What the task requires: Quote the records below word for word, please, from the very first line through the one that contains "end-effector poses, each", and nothing beyond it.

Listed records:
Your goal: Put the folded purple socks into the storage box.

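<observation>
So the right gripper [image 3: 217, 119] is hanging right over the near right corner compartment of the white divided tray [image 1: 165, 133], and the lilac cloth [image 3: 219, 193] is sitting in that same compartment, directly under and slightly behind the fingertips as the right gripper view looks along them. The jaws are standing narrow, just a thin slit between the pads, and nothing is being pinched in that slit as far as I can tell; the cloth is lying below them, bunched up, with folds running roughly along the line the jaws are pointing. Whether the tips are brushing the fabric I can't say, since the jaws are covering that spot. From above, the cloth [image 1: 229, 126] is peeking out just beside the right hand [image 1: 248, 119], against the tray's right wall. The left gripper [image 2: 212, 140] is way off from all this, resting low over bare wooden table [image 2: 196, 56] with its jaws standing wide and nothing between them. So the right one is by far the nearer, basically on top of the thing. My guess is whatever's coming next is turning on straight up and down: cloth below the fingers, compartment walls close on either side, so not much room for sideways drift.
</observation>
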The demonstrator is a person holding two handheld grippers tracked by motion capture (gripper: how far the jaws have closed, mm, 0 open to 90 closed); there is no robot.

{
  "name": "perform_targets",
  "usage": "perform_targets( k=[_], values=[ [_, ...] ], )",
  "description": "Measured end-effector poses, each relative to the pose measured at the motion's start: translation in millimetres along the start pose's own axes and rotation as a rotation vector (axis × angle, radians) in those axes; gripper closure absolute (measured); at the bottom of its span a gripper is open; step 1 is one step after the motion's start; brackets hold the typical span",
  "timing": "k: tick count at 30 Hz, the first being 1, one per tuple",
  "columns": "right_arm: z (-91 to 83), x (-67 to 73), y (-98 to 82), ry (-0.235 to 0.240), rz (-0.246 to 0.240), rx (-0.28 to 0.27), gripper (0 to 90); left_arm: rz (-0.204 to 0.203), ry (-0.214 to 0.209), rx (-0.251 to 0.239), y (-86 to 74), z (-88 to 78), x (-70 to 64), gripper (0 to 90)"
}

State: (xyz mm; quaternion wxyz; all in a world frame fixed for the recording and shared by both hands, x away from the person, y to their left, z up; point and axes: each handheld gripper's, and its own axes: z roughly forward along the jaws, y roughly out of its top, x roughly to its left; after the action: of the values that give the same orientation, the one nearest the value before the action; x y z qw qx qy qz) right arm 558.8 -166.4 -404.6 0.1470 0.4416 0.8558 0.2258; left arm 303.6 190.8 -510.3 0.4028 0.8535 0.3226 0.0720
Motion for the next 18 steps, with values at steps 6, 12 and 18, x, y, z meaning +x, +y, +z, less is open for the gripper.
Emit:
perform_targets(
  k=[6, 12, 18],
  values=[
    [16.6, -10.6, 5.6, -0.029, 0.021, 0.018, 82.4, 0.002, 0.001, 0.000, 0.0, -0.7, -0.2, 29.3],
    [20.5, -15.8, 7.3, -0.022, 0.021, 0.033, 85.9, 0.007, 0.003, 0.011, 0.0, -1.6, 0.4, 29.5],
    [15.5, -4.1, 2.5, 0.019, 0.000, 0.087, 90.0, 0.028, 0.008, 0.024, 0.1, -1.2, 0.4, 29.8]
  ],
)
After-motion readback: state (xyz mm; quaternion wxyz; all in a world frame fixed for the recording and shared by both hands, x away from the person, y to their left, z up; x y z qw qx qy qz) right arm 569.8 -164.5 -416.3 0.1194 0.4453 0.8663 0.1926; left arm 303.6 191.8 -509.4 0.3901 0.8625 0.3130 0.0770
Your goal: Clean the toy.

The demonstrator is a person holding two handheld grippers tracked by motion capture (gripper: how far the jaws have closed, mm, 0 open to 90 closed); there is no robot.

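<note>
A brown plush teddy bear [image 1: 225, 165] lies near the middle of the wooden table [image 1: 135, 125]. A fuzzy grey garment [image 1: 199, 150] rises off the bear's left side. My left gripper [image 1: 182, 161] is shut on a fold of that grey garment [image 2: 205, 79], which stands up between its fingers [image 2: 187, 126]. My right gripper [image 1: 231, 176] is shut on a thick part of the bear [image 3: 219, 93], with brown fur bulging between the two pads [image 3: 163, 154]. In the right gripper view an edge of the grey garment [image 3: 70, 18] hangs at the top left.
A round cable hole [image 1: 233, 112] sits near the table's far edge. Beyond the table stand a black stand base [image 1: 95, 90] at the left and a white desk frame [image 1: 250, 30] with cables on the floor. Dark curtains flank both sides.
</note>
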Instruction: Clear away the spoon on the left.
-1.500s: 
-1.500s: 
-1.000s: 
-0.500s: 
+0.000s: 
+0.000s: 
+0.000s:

Exercise output:
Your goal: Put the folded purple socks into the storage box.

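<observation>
So the right gripper [image 3: 217, 119] is hanging right over the near right corner compartment of the white divided tray [image 1: 165, 133], and the lilac cloth [image 3: 219, 193] is sitting in that same compartment, directly under and slightly behind the fingertips as the right gripper view looks along them. The jaws are standing narrow, just a thin slit between the pads, and nothing is being pinched in that slit as far as I can tell; the cloth is lying below them, bunched up, with folds running roughly along the line the jaws are pointing. Whether the tips are brushing the fabric I can't say, since the jaws are covering that spot. From above, the cloth [image 1: 229, 126] is peeking out just beside the right hand [image 1: 248, 119], against the tray's right wall. The left gripper [image 2: 212, 140] is way off from all this, resting low over bare wooden table [image 2: 196, 56] with its jaws standing wide and nothing between them. So the right one is by far the nearer, basically on top of the thing. My guess is whatever's coming next is turning on straight up and down: cloth below the fingers, compartment walls close on either side, so not much room for sideways drift.
</observation>
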The demonstrator is a person holding two handheld grippers tracked by motion capture (gripper: how far the jaws have closed, mm, 0 open to 90 closed); there is no robot.

{
  "name": "perform_targets",
  "usage": "perform_targets( k=[_], values=[ [_, ...] ], )",
  "description": "Measured end-effector poses, each relative to the pose measured at the motion's start: translation in millimetres along the start pose's own axes and rotation as a rotation vector (axis × angle, radians) in those axes; gripper closure absolute (measured); at the bottom of its span a gripper is open; step 1 is one step after the motion's start; brackets hold the typical span",

Nothing more remains to be done for this exercise.